Other factors are also driving rates up, particularly the increasing amount of technology packed into cars these days, such as sensors that monitor and measure nearly every aspect of performance. Just fixing a damaged bumper cost $1,705 more in 2016 than it did two years earlier, according to Boston-based Liberty Mutual.
A simple windshield replacement that used to cost about $350, now involves higher-quality glass and connections to the car’s sensors, and costs twice as much, said Joe Salerno, vice president of claims at Quincy-based Arbella Insurance Group.
He also pointed out that more cars are made from aluminum, instead of steel, bodies; that softer material requires more-expert mechanics to repair.
Manufacturers are also bringing the sophisticated safety features that once came only in luxury lines, such as systems that keep motorists from veering into another lane, into everyday models. But Salerno said those new technologies have not yet come into wide enough use to help improve traffic safety.
“Traditionally what we would hope to see with all these advanced driverless systems is we would hope to see a decline the frequency of accidents,” Salerno said. “But because of the small penetration, we’re not seeing the benefits.”
Automobile coverage, which used to be a reliable profit-maker for insurance companies, has become far less so in recent years, with more drivers on the road texting, talking, and plugging directions into their phones.

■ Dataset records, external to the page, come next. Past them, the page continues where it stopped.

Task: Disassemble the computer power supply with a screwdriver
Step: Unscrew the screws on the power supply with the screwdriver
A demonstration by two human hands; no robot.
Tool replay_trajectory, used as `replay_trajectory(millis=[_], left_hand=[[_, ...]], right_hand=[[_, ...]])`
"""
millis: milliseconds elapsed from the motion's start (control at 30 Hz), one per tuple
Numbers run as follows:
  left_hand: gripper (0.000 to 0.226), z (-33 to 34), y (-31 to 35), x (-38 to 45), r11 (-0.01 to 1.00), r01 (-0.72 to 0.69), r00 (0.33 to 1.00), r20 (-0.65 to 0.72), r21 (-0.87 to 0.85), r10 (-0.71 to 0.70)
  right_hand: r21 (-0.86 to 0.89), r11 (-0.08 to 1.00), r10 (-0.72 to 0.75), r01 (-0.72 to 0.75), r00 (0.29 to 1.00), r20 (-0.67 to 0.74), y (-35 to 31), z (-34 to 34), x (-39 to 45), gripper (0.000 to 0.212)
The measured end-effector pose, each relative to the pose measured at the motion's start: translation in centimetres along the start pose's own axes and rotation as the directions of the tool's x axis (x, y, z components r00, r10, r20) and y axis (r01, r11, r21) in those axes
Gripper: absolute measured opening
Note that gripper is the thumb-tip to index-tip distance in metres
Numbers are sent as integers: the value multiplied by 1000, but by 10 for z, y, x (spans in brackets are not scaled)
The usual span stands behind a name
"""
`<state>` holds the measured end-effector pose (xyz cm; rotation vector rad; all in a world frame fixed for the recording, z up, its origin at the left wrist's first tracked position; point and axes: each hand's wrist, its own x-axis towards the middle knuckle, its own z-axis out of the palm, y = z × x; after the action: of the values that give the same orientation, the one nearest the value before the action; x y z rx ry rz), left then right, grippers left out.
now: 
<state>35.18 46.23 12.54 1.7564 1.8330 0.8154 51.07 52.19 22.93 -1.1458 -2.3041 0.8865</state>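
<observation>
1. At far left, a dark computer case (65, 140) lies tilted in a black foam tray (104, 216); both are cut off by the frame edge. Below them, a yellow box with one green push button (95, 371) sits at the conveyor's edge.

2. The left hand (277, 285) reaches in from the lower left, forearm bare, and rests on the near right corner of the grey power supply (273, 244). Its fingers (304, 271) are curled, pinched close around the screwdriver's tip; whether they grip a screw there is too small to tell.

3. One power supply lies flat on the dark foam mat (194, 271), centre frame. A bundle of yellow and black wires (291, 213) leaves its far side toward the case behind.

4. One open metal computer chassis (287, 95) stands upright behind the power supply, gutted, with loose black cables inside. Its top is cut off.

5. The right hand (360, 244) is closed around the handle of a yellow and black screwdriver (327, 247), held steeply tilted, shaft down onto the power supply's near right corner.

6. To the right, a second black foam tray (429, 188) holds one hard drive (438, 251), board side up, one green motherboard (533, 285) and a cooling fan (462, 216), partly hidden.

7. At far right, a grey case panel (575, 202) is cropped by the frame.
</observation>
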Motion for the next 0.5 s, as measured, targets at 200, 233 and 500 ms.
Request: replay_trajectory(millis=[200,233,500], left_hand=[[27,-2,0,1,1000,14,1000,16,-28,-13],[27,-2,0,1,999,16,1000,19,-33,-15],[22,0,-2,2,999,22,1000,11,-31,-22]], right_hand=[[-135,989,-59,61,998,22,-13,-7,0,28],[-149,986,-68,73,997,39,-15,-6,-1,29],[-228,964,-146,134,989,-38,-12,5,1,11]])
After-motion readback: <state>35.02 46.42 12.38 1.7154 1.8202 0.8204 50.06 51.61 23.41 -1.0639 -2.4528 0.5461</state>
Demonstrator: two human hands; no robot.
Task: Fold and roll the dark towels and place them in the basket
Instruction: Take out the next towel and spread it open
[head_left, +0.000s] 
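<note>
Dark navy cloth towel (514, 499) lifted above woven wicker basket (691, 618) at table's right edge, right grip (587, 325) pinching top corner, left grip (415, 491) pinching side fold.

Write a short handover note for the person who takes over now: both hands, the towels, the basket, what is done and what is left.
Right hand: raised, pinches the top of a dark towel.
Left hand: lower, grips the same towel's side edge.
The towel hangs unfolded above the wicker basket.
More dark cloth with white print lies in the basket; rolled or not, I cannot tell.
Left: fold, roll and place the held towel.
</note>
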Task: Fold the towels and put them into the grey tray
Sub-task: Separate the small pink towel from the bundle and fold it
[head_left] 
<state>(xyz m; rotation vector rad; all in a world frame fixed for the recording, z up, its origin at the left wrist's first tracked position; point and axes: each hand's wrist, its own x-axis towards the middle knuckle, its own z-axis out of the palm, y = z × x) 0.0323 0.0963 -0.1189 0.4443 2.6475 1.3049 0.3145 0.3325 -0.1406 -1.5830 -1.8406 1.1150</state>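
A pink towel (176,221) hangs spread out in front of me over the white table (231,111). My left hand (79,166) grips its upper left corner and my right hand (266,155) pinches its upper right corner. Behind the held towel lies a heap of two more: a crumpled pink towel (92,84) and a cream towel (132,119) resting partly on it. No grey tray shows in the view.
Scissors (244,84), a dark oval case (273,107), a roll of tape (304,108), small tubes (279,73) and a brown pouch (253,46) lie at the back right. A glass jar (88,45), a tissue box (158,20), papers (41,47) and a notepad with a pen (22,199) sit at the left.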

The bottom line: Many insurance company profits have taken a whack.
Illinois-based State Farm Mutual Automobile Insurance Co., the country’s largest auto and home insurer, recently disclosed that its profits for 2016 plummeted to $400 million from $6.2 billion the previous year, due to auto accident claims.
The Travelers Companies Inc. reported earlier this year that car insurance claims for 2016 were nearly 840,000, an 11 percent increase from the prior year. Travelers said it is now considering rate increases.
Across the nation, between 2014 to 2016, the frequency of collision claims rose by 2.6 percent, after years of decreases, and their severity, or cost, increased by 8 percent, according to the Insurance Information Institute.
A decade ago, companies spent 98 cents on claims and medical costs for every $1 in premiums; in 2015 the industry spent $1.05 for every $1 they took in, according to the insurance research group.
“Insurers will need to adjust their pricing to reflect this new reality,” said Mapfre’s McDonald.